Absa Group Limited, one of the ‘big four’ consumer banks in South Africa acquiring majority shareholding in Barclays Bank, its parent company’s African assets yesterday indicated interest to enter the Nigerian market.
The financial institution said the move would boost its presence across Africa.
“The bank needs a competitive advantage before it can enter Nigeria, Africa’s second-largest economy and biggest oil producer,” Bloomberg quoted Absa’s Chief Financial Officer, David Hodnett, to have said in an interview in Johannesburg.
The lender could take advantage of its experience in corporate banking, he added.
Chief Executive Officer, Absa, Maria Ramos also told investors in Johannesburg the bank planned to spend 1.25 billion rand ($127 million) by 2015 on refurbishing branches in Africa,.

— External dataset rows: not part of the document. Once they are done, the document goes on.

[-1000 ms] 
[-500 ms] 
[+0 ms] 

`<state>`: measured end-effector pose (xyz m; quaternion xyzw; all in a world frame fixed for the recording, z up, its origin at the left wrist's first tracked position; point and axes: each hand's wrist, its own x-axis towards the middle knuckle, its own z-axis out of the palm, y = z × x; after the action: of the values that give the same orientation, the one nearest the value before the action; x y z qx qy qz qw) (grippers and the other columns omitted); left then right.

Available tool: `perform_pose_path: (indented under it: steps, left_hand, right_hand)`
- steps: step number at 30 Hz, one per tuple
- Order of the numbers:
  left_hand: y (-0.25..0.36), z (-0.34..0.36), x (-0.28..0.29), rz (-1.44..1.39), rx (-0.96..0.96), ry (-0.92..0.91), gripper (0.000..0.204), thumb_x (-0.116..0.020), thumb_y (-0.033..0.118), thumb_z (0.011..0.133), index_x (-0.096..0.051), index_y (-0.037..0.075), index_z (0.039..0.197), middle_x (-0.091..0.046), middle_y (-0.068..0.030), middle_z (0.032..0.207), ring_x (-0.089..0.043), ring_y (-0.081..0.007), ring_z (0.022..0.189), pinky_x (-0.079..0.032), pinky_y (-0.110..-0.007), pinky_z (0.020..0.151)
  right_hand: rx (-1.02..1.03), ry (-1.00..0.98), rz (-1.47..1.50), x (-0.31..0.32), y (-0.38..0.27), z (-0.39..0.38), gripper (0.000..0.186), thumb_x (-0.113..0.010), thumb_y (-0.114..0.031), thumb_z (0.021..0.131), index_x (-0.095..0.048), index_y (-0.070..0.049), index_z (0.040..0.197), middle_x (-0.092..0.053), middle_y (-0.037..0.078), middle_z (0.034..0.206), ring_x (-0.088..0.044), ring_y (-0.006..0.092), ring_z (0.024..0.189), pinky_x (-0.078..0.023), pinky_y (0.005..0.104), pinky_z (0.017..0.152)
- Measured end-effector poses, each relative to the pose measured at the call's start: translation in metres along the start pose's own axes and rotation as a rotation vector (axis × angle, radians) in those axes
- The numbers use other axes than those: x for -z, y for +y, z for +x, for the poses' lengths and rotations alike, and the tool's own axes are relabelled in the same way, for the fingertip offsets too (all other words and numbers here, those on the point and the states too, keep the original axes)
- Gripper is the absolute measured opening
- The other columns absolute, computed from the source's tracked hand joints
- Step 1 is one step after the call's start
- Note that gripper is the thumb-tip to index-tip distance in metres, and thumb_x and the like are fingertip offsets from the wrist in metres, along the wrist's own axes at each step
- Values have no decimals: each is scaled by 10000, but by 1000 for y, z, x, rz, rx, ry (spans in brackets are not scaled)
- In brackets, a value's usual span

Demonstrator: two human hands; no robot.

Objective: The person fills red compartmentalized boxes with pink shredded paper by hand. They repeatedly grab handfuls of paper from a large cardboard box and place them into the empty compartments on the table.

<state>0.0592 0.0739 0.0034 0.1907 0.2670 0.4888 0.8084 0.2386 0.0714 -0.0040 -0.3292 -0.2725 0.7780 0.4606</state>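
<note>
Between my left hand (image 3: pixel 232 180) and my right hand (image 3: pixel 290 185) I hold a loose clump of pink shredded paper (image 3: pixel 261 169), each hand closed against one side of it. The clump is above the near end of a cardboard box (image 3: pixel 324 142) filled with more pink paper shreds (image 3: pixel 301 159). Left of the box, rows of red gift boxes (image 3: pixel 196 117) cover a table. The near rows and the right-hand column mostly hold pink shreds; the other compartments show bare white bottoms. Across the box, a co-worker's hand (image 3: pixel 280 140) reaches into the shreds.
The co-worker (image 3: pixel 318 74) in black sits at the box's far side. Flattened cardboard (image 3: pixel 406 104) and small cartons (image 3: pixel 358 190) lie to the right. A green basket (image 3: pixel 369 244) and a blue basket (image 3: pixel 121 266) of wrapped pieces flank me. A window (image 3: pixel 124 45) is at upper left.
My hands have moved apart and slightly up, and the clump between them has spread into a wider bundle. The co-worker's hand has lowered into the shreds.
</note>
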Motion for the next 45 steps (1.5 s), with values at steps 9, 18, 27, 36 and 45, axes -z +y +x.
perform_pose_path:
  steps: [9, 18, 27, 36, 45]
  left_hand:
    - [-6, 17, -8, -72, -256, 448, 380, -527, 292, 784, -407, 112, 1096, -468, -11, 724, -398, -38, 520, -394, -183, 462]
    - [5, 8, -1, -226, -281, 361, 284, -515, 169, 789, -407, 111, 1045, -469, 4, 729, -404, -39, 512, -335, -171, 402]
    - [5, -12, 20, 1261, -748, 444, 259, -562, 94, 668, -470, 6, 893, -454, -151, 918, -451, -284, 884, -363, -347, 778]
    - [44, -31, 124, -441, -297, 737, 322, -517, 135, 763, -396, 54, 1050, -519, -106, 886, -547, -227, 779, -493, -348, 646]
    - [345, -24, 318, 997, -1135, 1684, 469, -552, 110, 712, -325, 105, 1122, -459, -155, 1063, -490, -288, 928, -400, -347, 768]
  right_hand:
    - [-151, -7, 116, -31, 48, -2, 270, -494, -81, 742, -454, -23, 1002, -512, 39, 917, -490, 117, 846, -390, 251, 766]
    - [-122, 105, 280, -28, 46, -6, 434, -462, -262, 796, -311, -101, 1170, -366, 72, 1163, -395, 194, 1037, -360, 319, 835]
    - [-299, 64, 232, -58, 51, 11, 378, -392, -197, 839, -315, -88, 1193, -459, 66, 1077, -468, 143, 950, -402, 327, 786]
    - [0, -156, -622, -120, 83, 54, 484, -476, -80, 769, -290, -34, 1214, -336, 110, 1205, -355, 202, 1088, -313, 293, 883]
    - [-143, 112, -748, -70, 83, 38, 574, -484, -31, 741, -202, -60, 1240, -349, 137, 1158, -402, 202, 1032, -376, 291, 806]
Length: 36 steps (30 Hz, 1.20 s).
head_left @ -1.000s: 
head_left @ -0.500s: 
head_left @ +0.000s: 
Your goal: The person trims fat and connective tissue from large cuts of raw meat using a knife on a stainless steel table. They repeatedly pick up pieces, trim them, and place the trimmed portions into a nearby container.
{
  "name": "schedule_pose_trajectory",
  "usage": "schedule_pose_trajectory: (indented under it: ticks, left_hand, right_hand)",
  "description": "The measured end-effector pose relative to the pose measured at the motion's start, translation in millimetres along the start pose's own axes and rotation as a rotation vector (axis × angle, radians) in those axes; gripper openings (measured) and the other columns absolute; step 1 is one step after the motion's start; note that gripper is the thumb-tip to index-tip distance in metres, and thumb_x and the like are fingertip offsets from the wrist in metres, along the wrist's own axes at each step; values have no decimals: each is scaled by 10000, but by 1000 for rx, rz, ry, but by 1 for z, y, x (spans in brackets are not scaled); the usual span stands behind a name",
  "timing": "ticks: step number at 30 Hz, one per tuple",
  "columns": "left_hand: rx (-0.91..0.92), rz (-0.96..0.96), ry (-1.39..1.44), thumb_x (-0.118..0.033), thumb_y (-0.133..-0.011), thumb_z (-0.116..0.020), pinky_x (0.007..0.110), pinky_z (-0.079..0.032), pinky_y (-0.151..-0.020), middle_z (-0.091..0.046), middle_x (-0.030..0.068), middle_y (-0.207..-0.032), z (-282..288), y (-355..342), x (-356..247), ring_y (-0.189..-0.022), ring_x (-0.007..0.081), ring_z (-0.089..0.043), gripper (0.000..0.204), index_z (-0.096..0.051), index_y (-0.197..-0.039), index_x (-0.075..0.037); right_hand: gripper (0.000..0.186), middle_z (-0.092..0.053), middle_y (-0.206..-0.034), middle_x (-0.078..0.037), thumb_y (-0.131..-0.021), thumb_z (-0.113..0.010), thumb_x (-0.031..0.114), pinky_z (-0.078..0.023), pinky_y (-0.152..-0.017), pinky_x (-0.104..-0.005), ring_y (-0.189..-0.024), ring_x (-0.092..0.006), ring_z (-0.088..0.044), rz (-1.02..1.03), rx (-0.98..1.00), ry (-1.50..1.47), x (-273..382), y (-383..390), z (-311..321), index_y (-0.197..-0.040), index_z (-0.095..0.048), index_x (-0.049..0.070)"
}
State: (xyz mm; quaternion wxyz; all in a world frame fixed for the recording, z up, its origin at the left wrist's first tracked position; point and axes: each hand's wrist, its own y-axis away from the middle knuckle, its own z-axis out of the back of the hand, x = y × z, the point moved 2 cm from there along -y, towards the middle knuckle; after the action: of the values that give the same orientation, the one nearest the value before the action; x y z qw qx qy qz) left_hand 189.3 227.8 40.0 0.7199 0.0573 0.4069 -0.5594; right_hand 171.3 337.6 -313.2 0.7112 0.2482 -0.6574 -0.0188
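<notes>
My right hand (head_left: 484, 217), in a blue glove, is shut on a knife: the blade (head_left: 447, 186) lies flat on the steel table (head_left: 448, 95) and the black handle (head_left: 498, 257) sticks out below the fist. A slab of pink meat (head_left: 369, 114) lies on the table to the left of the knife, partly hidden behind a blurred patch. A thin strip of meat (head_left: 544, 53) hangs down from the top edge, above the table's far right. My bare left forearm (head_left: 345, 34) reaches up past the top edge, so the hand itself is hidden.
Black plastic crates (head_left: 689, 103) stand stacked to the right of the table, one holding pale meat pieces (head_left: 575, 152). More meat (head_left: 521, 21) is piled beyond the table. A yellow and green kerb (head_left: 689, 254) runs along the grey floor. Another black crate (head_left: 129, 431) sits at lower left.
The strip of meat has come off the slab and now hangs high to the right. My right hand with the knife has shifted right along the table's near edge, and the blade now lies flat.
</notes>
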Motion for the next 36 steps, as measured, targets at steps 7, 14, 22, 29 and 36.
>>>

The bank said last December that it would buy the bulk of Barclays’s African assets in an all-share deal worth 18.3 billion rand.
The economy of Nigeria, Africa’s most populous nation with more than 160 million people, is set to grow 7.2 per cent this year, compared to an average of 5.6 per cent for the rest of sub-Saharan Africa, according to the International Monetary Fund.
Absa is not looking at any of the nationalised Nigerian banks, Hodnett pointed out.
The Asset Management Corporation of Nigeria (AMCON), set up by the federal government to buy bad debts from banks, is seeking to sell the three banks its acquired in 2011 next year.
The banks are Keystone Bank Limited, Mainstreet Bank Limited and Enterprise Bank. They were acquired through a bridging process after an intervention by the regulators. Already, financial and legal advisers to the transaction had been selected by AMCON.